I’ve never heard of a speech recognition rate higher than 95 percent. Normally for Mandarin, 85 percent is pretty good.

Other bot companies, like Silicon Intelligence, claim to use deep learning, AI-powered technology that provides the bot with access to a vast database of human utterances and allows the technology to self-learn how to use them. But Chen says that this, too, is a gimmick: Because deep-learning technology is still expensive to produce, bot companies draw up a large, but more limited, flowchart of all the possible customer responses to what the bot says, design tailored answers for each, record humans saying them, and feed this information to the bots with instructions on how to respond.

Xing Guang, founder of Wan Xi Intelligence, admits to using a similar system. “It means the bot works [quite well], but it can’t think or judge things on its own terms,” he says.

Sima’s faith in the transformative power of voice bots is unwavering. Guiyu is around “25 times more efficient” than a human call-center operator, he claims. “It can make 1,000 calls each day, which is five times a human can make, and the cost is only one-fifth of hiring a human laborer,” he adds, on the assumption that the average Chinese call-center employee earns around 50,000 yuan a year and a bot usually costs around 10,000 yuan.

Silicon Intelligence’s issue with human personnel runs deeper than their perceived inefficiency, though.

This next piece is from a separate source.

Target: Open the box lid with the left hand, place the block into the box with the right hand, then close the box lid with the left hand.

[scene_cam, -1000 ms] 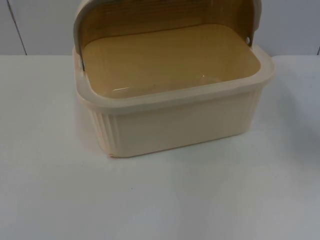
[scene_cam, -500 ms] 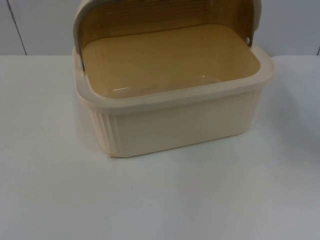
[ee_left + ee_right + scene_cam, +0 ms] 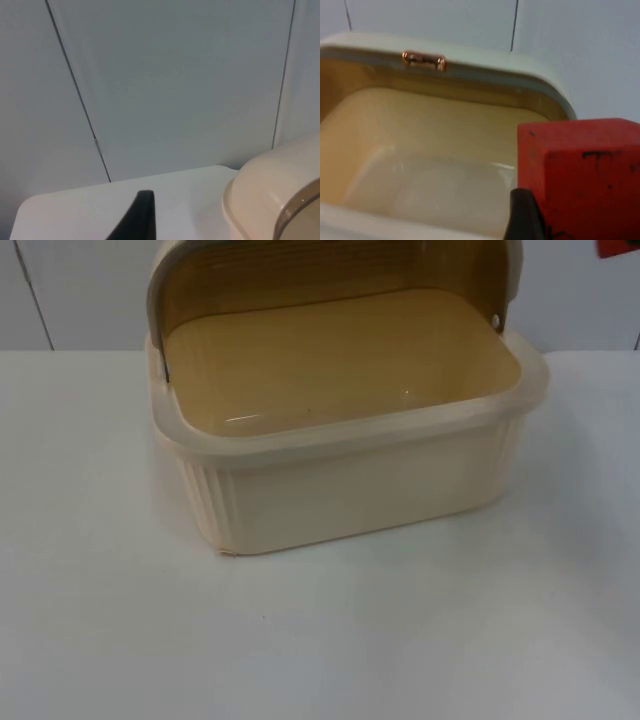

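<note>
A cream ribbed box stands on the white table near the back wall, its amber inside bare. Its lid is rolled up and back over the far side. In the right wrist view the lid's copper handle sits on the raised lid edge. My right gripper is shut on a red block, held in the air off the box's right end, with the box interior below and ahead of it. A sliver of the red block peeks in above the box's far right corner. My left gripper waits left of the box, beside the lid's rounded shell.
The white table stretches in front of the box and to both sides. The grey partition wall stands close behind the box.
The red block has come into the top view at the upper right corner. The box and its lid have not moved.
</note>
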Action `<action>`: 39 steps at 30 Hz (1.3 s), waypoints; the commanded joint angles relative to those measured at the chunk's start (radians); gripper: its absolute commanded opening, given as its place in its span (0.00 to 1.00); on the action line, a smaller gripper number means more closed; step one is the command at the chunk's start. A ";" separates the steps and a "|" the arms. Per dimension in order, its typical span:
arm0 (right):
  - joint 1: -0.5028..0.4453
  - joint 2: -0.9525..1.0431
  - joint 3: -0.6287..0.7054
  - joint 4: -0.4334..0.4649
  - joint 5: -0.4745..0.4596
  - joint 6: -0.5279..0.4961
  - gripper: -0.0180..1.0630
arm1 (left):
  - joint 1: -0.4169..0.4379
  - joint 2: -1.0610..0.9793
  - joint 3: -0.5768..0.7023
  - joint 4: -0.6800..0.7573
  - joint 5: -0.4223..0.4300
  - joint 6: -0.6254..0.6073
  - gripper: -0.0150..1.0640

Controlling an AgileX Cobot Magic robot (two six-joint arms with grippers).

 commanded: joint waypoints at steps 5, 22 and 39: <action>0.002 0.197 -0.001 0.001 -0.209 0.038 0.02 | -0.005 -0.005 -0.003 -0.011 -0.006 -0.002 0.98; 0.047 0.445 -0.230 -0.130 -0.175 0.038 0.02 | -0.005 -0.005 -0.003 0.014 0.019 -0.002 0.98; 0.092 0.620 -0.394 -0.134 -0.119 0.038 0.02 | -0.005 -0.005 -0.003 0.005 0.022 -0.002 0.98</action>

The company’s official website also characterizes them as irrational, emotionally unstable, and prone to making mistakes that could cause sales companies to lose customers. A bot, on the other hand, doesn’t need training, never complains about the work, and carries out its job efficiently and dispassionately, the company says. “Our bots have probably made billions of calls by now,” Sima smiles.

An incoming cold call. IC

An incoming cold call. IC

Once bot developers sell their technology to third-party sales companies, they rarely check to ensure it’s used legally and ethically. That’s a problem, because as cheap smart-voice technology floods the market, companies are increasingly using bots to bombard consumers with annoying, unsolicited calls. In December last year alone, China’s Ministry of Industry and Information Technology received 86,000 public complaints about “harassment calls” — the Chinese term for aggressive cold calling — three times the number over the same period in 2017. Several people tell Sixth Tone that, in recent months, they have received large numbers of automated calls selling everything from insurance to sex toys. Yang Shuchen, a 31-year-old who teaches construction and engineering and is not related to Yang the AI-industry insider, says he even receives calls from voice bots selling — of all things — other voice bots.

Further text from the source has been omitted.